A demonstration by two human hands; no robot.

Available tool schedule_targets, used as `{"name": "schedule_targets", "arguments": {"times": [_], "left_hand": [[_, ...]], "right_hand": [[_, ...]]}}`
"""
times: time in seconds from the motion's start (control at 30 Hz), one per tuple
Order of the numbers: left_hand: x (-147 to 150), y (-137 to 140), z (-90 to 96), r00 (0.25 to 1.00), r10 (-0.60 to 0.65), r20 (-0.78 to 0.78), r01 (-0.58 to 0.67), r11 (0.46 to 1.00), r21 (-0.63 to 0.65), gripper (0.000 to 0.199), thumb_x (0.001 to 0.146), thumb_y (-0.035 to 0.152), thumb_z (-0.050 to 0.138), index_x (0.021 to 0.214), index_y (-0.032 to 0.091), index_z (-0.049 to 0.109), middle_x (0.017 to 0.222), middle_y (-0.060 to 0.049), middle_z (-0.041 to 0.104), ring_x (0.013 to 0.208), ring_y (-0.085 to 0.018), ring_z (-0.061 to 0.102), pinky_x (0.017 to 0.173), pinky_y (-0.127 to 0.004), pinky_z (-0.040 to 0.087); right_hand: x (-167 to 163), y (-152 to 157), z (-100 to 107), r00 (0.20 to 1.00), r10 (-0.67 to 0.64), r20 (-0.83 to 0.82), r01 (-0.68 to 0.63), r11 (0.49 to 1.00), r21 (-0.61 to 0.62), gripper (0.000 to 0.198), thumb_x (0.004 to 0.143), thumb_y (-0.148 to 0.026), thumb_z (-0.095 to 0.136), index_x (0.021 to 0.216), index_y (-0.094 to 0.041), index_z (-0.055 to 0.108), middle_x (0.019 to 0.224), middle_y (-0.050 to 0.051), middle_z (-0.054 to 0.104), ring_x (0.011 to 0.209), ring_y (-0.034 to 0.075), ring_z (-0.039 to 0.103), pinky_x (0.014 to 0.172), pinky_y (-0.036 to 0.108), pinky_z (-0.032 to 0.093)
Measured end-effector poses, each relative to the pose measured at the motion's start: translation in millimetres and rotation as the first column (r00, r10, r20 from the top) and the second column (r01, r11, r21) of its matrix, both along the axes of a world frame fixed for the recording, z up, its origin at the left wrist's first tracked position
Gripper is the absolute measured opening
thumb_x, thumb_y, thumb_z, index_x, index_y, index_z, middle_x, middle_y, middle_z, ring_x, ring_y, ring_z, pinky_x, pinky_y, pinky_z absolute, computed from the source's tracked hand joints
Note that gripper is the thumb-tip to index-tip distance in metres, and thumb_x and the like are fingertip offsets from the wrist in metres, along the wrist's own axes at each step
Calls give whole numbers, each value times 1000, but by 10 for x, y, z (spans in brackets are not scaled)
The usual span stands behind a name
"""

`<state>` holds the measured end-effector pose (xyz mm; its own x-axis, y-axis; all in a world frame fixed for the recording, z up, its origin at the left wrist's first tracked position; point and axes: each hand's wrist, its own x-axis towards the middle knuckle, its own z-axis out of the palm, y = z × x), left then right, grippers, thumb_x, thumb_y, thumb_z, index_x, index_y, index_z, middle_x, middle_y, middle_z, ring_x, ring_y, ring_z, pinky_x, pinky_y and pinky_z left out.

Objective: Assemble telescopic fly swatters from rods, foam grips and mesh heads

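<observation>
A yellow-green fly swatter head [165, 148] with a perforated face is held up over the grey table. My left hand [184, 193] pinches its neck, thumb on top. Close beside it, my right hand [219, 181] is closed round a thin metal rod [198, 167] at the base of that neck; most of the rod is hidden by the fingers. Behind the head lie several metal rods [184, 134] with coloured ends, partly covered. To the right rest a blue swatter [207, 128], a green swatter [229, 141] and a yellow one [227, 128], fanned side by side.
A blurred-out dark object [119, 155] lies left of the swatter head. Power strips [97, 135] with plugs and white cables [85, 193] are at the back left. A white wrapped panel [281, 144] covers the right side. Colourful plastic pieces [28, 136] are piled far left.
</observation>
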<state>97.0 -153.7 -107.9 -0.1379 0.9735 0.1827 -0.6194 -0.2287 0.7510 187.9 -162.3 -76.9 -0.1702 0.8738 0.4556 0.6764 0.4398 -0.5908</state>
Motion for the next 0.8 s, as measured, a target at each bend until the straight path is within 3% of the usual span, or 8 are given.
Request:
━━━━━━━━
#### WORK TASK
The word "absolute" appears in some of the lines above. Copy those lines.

#### SOLUTION TO THIS TASK
Gripper is the absolute measured opening
thumb_x, thumb_y, thumb_z, index_x, index_y, index_z, middle_x, middle_y, middle_z, ring_x, ring_y, ring_z, pinky_x, pinky_y, pinky_z absolute, computed from the source's tracked hand joints

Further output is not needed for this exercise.